### Work required:
Go through the data line by line and count the lines that hold "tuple". Reply with the total only.

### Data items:
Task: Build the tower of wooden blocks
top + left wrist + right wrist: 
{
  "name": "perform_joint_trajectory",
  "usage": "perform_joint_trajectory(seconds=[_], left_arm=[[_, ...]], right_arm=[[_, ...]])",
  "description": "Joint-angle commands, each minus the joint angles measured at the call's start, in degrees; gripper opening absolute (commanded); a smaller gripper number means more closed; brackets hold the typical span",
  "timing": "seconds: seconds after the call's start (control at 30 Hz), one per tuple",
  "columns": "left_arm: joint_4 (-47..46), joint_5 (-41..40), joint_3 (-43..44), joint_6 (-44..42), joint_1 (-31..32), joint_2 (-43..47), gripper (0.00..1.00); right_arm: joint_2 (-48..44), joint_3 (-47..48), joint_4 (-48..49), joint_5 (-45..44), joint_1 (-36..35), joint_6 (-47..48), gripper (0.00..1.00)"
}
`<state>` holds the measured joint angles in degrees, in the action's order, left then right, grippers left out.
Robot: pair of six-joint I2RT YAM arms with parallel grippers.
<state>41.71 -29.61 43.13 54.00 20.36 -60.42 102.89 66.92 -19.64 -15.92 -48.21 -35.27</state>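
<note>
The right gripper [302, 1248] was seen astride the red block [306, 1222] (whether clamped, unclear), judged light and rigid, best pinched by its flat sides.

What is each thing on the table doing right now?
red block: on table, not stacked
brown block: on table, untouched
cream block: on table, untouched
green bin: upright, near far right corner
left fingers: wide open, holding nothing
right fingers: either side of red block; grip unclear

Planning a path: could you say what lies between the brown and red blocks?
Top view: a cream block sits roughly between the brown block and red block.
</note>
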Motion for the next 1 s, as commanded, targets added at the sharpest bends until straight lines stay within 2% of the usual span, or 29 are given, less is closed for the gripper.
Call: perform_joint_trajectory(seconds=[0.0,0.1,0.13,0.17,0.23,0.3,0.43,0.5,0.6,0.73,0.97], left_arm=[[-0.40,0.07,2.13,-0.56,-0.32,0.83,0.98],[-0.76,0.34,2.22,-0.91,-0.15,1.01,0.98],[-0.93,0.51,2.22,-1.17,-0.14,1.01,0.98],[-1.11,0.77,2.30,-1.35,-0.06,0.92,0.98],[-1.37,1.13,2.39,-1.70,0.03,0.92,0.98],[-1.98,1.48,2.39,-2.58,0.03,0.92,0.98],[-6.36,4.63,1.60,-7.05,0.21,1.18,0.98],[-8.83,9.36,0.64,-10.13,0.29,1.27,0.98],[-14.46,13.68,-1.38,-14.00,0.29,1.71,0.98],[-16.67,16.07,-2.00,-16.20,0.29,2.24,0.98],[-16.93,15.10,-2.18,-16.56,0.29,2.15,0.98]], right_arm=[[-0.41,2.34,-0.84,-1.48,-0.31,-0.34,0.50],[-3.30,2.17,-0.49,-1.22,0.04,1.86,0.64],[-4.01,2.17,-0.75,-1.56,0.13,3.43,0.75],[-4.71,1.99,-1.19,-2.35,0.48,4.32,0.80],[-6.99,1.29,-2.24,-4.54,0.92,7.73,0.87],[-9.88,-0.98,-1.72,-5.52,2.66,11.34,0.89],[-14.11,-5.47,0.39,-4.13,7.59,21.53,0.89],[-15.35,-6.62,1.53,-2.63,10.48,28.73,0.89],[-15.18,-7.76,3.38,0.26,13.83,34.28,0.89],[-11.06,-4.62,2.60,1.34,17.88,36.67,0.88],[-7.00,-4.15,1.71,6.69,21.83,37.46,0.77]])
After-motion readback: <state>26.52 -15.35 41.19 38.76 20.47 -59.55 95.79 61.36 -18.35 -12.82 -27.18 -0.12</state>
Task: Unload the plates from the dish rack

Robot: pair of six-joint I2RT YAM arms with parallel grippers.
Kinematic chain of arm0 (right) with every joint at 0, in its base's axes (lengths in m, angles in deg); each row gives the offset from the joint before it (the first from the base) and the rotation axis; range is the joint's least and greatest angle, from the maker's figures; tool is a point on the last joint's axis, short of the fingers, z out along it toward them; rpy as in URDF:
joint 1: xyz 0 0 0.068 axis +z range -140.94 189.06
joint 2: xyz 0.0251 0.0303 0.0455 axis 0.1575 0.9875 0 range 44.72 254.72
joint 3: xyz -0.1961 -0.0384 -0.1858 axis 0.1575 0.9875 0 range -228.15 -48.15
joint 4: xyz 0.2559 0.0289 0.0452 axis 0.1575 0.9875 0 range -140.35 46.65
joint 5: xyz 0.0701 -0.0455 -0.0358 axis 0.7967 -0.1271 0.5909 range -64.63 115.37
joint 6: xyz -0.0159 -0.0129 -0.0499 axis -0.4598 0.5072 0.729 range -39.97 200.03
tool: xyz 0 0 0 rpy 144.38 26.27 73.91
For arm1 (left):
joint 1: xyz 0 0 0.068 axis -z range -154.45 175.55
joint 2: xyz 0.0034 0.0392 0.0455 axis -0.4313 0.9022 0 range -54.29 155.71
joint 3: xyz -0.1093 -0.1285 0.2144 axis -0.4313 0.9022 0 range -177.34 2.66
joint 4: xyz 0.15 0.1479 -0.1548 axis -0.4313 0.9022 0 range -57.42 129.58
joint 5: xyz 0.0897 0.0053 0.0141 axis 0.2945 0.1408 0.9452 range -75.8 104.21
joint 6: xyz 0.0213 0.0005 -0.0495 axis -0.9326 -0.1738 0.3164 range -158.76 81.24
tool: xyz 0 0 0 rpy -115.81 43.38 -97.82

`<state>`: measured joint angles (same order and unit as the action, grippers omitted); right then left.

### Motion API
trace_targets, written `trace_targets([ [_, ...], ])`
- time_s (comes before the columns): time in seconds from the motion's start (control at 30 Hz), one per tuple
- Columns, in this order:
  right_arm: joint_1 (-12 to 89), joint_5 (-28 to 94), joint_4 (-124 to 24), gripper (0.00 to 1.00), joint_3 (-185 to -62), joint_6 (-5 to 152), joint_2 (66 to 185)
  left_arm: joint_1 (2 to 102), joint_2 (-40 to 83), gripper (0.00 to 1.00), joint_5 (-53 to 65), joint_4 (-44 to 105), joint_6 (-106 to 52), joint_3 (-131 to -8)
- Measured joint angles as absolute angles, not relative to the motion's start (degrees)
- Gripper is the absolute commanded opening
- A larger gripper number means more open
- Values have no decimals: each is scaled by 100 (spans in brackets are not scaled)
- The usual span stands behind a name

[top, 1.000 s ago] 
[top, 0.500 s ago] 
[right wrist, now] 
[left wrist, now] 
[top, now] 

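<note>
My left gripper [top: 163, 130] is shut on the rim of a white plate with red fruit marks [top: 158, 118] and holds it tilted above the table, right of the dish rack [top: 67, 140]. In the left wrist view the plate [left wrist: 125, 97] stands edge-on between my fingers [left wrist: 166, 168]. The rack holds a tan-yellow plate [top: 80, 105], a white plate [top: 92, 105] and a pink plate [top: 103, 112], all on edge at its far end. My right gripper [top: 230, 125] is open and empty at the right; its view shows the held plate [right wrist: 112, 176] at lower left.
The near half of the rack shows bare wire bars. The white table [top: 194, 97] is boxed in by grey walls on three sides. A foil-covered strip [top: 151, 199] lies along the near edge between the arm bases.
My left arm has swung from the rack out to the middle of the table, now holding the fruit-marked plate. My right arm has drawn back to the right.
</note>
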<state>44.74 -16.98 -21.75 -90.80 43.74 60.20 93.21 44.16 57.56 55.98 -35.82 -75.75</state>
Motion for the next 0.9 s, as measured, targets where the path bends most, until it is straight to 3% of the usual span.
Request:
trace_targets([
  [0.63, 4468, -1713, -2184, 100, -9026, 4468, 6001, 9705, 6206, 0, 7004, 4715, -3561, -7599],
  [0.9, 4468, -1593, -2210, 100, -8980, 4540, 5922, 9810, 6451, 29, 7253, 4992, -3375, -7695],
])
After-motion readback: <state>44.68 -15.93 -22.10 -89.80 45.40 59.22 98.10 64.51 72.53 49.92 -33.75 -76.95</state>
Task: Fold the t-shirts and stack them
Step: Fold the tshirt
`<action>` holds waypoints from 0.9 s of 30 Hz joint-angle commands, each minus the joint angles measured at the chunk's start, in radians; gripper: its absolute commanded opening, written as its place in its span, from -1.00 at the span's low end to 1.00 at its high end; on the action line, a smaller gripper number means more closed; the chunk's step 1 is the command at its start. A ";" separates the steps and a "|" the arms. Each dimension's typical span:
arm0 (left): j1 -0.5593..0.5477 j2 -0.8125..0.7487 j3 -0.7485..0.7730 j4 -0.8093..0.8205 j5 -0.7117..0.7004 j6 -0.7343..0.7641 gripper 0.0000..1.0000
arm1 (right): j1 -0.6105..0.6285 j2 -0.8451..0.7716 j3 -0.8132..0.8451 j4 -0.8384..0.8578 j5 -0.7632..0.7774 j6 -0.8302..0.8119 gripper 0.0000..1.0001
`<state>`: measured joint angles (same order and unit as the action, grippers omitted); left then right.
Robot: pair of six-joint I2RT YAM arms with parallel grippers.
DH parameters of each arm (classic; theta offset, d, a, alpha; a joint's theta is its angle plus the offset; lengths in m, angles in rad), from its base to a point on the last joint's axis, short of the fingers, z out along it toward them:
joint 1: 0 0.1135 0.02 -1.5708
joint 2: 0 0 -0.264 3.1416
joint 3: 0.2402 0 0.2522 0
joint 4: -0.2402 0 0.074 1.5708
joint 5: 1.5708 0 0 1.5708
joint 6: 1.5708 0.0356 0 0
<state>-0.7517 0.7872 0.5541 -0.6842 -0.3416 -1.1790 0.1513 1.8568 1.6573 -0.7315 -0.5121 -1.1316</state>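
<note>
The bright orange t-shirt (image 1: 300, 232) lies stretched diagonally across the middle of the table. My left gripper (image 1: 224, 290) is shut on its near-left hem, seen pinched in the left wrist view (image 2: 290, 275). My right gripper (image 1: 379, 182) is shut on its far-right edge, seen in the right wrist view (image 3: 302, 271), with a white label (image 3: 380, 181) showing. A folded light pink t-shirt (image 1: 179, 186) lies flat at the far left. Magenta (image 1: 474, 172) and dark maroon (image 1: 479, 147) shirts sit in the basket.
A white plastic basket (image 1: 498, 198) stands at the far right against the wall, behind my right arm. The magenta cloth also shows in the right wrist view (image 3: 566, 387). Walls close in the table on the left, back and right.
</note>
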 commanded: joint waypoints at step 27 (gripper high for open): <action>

### Your response:
2